After the meeting, I asked if we could get a group photo with Ben, Kat, and the CCL volunteers. Ben and Kat readily agreed to be in the photo with us. They walked with the CCL volunteers to the hallway outside Senator Merkley’s office to be part of a group photo. Ben and Kat then chatted with us outside of Senator Merkley’s office for another 5 to 10 minutes. Ben was gracious to converse more about his energy and climate knowledge with his vast expertise serving as the Director of Climate and Energy for several years for Senator Merkley.

Brian Ettling, Citizens’ Climate Lobby volunteers, and staff of U.S. Senator Jeff Merkley in front of Sen. Merkley’s office on July 22, 2025.

In my 10 years of lobbying for CCL and attending 11 CCL conferences & Capitol Hill Lobby Days, I never saw legislative staff hang out with CCL volunteers for that length of time after the official meeting to continue the conversation. If they were not called back into the office for another meeting, I had the impression that Ben and Kat would have talked with us longer, possibly even gone out for coffee with us. From his generous use of time and willingness to extend the interaction well beyond the allotted meeting time, we had the impression that Ben and Kat enjoyed meeting with our group of CCL volunteers for the July 22nd CCL Lobby Day on Capitol Hill.

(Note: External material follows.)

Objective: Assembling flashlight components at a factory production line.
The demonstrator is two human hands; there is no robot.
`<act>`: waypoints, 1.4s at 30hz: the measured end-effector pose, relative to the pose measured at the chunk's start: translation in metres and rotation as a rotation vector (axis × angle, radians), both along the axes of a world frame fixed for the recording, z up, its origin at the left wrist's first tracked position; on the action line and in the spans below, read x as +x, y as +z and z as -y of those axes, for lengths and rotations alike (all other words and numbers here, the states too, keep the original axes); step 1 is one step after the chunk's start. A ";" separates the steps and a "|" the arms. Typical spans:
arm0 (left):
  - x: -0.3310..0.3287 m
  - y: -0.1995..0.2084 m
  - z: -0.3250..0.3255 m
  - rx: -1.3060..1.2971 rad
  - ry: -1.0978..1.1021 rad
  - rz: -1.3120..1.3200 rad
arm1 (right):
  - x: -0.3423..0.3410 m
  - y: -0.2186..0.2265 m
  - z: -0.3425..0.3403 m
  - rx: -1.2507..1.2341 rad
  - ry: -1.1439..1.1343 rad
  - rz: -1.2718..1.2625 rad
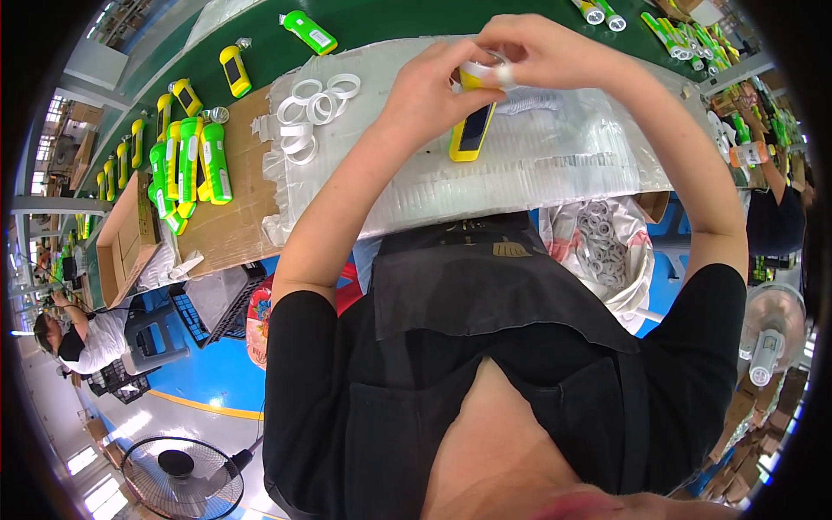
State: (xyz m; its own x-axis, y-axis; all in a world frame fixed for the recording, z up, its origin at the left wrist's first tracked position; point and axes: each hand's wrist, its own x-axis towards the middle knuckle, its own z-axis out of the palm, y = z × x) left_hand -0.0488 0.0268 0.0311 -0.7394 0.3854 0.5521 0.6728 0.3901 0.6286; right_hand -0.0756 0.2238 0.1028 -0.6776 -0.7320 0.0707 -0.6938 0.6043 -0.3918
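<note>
Now, left fingers (457, 57): clamped on torch (473, 134), at its head
Right fingers (513, 29): clamped there too
Torch body: below the fingers
Rings (321, 107): left of the fingers, on tabletop (381, 17)

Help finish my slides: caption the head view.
Left hand and right hand hold a yellow torch, white rings lying nearby.
</note>
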 end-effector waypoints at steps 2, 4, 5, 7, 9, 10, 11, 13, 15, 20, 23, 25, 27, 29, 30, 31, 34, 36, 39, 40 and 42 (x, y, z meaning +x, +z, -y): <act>0.002 -0.001 0.003 -0.025 0.006 -0.002 | 0.003 0.017 0.022 0.301 -0.273 -0.115; -0.003 -0.004 0.005 -0.052 0.023 -0.007 | 0.001 0.045 0.032 0.597 -0.415 0.188; -0.003 -0.004 0.004 -0.050 0.018 -0.008 | 0.002 0.035 0.016 0.244 -0.323 0.098; -0.003 -0.002 0.000 0.016 -0.024 -0.001 | -0.004 0.011 -0.006 -0.342 0.046 0.090; -0.002 0.000 0.001 0.013 -0.028 0.003 | -0.006 0.016 0.003 -0.034 0.046 0.186; -0.001 -0.001 0.002 0.011 -0.038 0.005 | 0.000 0.024 0.017 0.194 -0.153 0.154; -0.002 -0.001 0.002 0.011 -0.041 0.004 | 0.004 0.031 0.024 0.420 -0.361 0.113; -0.003 -0.001 0.000 -0.031 -0.012 0.022 | -0.008 0.015 0.002 0.153 -0.153 -0.001; -0.004 -0.004 0.000 -0.010 -0.029 0.004 | -0.009 0.011 0.002 -0.215 0.114 -0.041; -0.002 -0.002 0.000 -0.006 -0.014 -0.040 | 0.001 0.010 0.014 0.161 -0.318 -0.057; -0.003 -0.003 0.002 -0.025 -0.025 0.036 | -0.004 0.012 0.005 0.122 -0.195 0.013; -0.001 0.000 -0.003 0.009 -0.079 -0.007 | -0.018 -0.009 -0.015 -0.308 0.510 -0.436; 0.002 -0.002 0.000 -0.005 -0.048 -0.007 | 0.000 -0.003 0.001 -0.289 0.413 -0.380; 0.002 -0.002 0.002 -0.019 -0.022 -0.014 | 0.010 -0.004 0.014 0.110 -0.340 -0.094; 0.001 -0.002 0.003 -0.022 -0.034 0.004 | 0.007 -0.010 0.013 0.088 -0.341 -0.105; 0.001 -0.002 0.004 -0.026 -0.044 0.023 | 0.005 -0.009 0.013 0.087 -0.341 -0.103; -0.004 -0.001 0.003 0.018 -0.084 0.151 | 0.001 -0.006 0.010 0.077 -0.305 -0.050; -0.007 -0.007 0.005 0.056 -0.119 0.116 | 0.003 -0.011 0.009 0.013 -0.176 -0.089; -0.005 -0.013 0.004 0.153 -0.141 0.117 | -0.001 -0.022 0.005 -0.073 -0.031 -0.184; -0.001 -0.014 0.004 0.215 -0.129 0.148 | 0.001 -0.024 0.002 -0.075 -0.078 -0.196; 0.004 -0.024 0.015 0.245 -0.148 0.283 | 0.007 -0.020 0.001 -0.234 -0.118 -0.119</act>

A Chance Encounter with Congresswoman Suzanne Bonamici from Oregon

After the meeting lobby meeting with Senator Merkley’s staff, I left the Senate Office Buildings to walk in front of the Supreme Court Building and the east side of the U.S. Capitol Building around 11:15 am to head to the U.S. House Congressional Offices for my three afternoon meetings. The next meeting I had was with my Representative Maxine Dexter and her staff at her office at the Longworth House Office Building at 1 pm. I made it through the security checkpoint around 11:25 am, with plenty of time to eat lunch and get ready for the 1 pm meeting.

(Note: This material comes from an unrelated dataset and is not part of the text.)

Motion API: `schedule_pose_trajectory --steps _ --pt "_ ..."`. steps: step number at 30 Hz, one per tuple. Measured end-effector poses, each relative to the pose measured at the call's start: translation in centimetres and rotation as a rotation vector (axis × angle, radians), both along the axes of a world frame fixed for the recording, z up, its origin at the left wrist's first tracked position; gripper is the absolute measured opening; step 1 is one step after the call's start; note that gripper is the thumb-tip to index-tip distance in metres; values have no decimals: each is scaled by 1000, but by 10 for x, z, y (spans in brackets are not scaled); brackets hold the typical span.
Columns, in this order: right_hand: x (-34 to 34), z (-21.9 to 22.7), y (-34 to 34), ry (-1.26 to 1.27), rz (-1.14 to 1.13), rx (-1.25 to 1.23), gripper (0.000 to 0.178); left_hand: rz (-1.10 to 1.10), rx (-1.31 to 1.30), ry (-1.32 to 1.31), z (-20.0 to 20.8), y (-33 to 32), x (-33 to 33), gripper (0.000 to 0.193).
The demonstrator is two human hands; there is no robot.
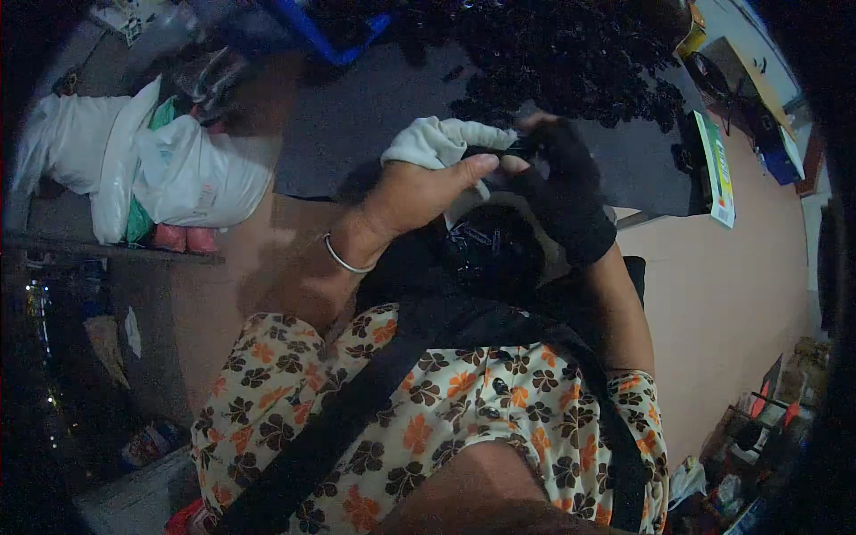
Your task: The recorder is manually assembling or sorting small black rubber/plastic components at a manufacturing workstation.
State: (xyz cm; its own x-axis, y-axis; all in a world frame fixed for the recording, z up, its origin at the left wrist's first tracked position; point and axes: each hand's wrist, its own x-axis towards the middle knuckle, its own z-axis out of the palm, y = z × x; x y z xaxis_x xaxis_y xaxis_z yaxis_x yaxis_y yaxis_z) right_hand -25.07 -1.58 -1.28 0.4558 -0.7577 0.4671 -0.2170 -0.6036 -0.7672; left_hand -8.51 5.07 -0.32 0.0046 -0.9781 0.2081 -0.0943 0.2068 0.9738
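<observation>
Dark piece (pixel 519 148) pinched between thumb and cloth-covered fingers over the lap

Both hands meet near the front edge of a dark grey worktop (pixel 357 116), and the small dark piece sits where they come together, above a round black container (pixel 526 270). The left hand (pixel 419 187) is closed, its bare thumb (pixel 481 166) below and its fingers, wrapped in a whitish glove or cloth (pixel 428 141), above, with the piece between them. The right hand (pixel 566 183), in a black fingerless glove, is curled at the piece's other end, thumb and fingertips a little apart; it is blurred, and I cannot tell whether it grips. The piece's exact shape is hidden.

Several small, shiny clip-like parts (pixel 479 234) lie in the container below the hands. Beyond them, a broad heap of small black parts (pixel 580 76) spreads over the worktop's far side, with a blue object (pixel 334 40) to its left. A white, green and yellow box (pixel 719 174) stands at the right edge. Well to the left, stuffed white bags (pixel 201 174) rest over red and green packs. A pale bangle (pixel 346 257) circles the left wrist, near a flower-printed garment (pixel 437 401).
</observation>
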Motion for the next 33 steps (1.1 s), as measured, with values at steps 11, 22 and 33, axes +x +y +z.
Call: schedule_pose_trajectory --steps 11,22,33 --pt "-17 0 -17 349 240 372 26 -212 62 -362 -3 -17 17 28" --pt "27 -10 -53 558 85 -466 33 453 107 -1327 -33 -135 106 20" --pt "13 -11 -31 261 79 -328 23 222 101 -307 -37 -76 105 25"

A fascinating part of lobbying on Congressional Offices on Capitol Hill is you might just inadvertently interact with a member of Congress as they are passing in the hallway. In June 2024, I got to say hello and take a selfie with Congressman Jamie Raskin. In June 2023, I said hello to Senators Ted Cruz and John Kennedy in the hallway on the Senate side. They were both lost in their thoughts and had no interest to say hello to me.

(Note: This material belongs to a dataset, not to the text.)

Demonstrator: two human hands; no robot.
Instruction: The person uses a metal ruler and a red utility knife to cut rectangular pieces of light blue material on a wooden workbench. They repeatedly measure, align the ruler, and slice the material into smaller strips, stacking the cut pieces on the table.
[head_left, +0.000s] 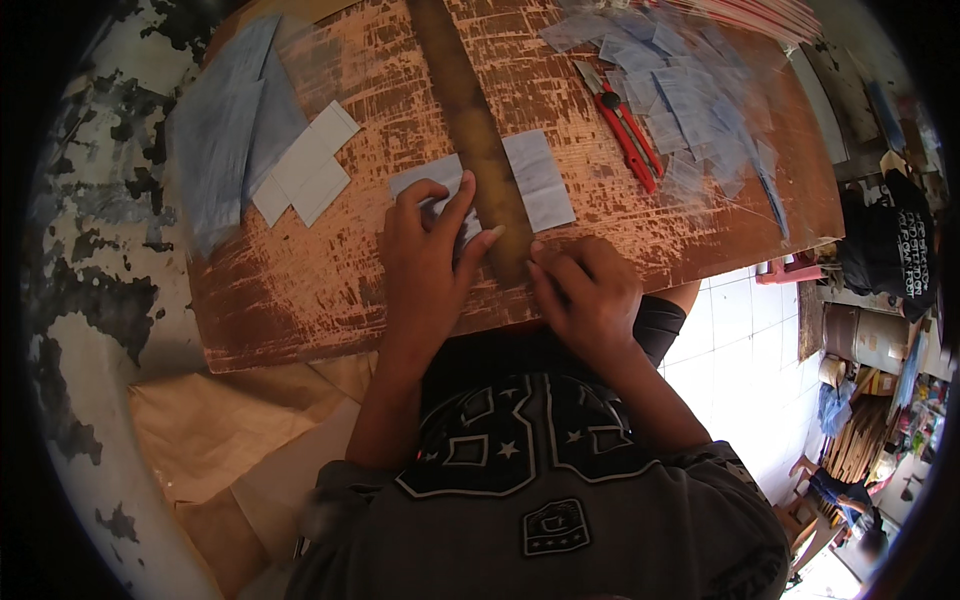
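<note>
A long, worn brown metal ruler point(482, 150) lies across the scratched wooden board point(340, 260), running from the far edge toward me. Under it, bluish-grey sheet plastic point(541, 180) shows on both sides. My left hand point(430, 240) rests over the left part of the sheet, fingers apart, fingertips at the ruler's left edge. At the ruler's near right edge, my right hand point(590, 290) has its fingers curled, with thumb and forefinger against that edge. A red cutter knife point(625, 130) lies on the board to the right, touched by neither hand.
White card pieces point(308, 175) lie at left beside stacked bluish plastic sheets point(225, 140). Many small clear plastic pieces point(680, 95) pile up at the far right, near red-edged strips point(760, 15). Brown paper point(230, 430) sits below left. Another person point(840, 490) is far off at lower right.
</note>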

After I entered Longworth, I opted to familiarize myself with the exact location of Rep. Dexter’s office so I would know exactly where to go for the 1 pm meeting. As I took the stairs up to find her office, I saw someone familiar walking down the steps with a group of staff. It was Congresswoman Suzanne Bonamici, who also represents Portland Oregon in Congress. She walked right past and then immediately turned around to point at me to say, “You look familiar.”

I responded, “I am Brian Ettling from northeast Portland, Oregon. Like you, I was at Congressman Earl Blumenauer’s retirement party last December. We have both attended various events in Portland over the years. I am here today as a volunteer with Citizens’ Climate Lobby.”

She replied, “We look forward to our meeting with you later on today.”

She then continued briskly walking with her staff to reach some destination. I didn’t have time to respond that I was not assigned to this CCL lobby meeting. However, I was thrilled that Representative Bonamici seemed to somehow recognize me.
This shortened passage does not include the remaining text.